The book opens up in a near future setting (the technology is clearly advanced in some ways, and the setting is a few decades post a political situation that has echoes of both Heinlein’s Revolt in 2100 and the siege of the Branch Davidian compound in 1993). Two amateur paleontologists (they are actually engineers involved in a commercial space flight project) are assisting a professional paleontologist named Helen Sutter at a dig when they come across an unusual fossil right on the “boundary,” of the KT extinction (the event that nailed down the coffin lid for the dinosaurs). This fossil turns out to be an interesting bit of “problematica” that could potentially ruin Helen’s career–because the fossil belongs to a creature like nothing on earth.
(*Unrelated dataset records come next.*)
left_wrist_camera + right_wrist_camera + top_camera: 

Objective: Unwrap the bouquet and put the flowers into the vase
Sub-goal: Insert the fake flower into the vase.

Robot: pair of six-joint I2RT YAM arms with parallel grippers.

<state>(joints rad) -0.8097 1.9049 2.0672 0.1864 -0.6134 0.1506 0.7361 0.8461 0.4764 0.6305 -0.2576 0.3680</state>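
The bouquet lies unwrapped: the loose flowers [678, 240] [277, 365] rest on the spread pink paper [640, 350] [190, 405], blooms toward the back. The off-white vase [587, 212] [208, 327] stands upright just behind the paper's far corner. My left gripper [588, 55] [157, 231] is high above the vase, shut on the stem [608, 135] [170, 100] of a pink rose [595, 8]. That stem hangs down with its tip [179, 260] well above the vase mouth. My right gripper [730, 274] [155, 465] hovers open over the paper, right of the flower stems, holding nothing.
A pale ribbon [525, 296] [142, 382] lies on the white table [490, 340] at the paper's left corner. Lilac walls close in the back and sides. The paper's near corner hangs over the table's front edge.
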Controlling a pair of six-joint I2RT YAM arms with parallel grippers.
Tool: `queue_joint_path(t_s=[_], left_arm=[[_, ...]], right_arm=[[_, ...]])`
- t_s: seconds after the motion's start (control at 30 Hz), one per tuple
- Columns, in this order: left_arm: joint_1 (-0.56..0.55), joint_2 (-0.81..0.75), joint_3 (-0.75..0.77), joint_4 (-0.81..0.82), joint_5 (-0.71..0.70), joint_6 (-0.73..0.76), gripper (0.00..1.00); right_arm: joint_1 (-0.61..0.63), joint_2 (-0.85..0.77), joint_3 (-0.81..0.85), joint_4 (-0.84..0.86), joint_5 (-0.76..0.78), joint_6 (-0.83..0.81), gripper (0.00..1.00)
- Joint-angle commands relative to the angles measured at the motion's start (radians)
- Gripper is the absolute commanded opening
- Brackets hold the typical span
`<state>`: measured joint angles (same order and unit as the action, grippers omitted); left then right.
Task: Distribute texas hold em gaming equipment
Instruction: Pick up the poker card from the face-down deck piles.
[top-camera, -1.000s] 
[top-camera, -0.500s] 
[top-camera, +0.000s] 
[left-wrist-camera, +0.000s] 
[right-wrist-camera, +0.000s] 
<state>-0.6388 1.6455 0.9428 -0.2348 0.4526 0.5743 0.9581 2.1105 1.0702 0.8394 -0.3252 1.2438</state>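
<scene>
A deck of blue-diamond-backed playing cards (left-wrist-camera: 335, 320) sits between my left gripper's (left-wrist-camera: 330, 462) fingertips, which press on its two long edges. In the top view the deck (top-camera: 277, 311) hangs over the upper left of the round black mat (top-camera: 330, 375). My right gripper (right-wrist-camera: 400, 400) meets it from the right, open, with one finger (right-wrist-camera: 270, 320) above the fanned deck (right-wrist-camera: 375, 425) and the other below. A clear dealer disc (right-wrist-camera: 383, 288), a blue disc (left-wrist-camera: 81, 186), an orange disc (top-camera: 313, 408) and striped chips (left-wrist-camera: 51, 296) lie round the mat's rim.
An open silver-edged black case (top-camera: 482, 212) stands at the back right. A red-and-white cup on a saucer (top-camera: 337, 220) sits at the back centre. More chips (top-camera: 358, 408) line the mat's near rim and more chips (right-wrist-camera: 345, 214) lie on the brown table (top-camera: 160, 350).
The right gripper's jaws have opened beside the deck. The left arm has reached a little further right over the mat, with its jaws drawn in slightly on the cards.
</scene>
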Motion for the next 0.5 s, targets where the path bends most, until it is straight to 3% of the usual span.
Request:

This is not a book that’s big on action (the adventure is mostly based on the idea of exploration motivated by the discovery of alien, intelligent, space faring life, though life that’s been extinct for eons). Boundary has a slow start as characters and themes are introduced. The closest it gets to a political thriller is a situation involving Madeline Fathom, who has been assigned to keep an eye on the project and make sure any (weapon) technology found isn’t sent to the wrong people. She is not presented as the Enemy in this story line however. (Though that would otherwise have been an obvious casting choice since the one of the main themes is “information has a metaphysical desire for liberty,” to paraphrase a line in the book.) Instead, she’s one of the Romantic Interests for one of the other characters, and has a pivotal role in the outcome of the story.
I really enjoyed this book, and plan on reading the sequel Threshhold, when it becomes available.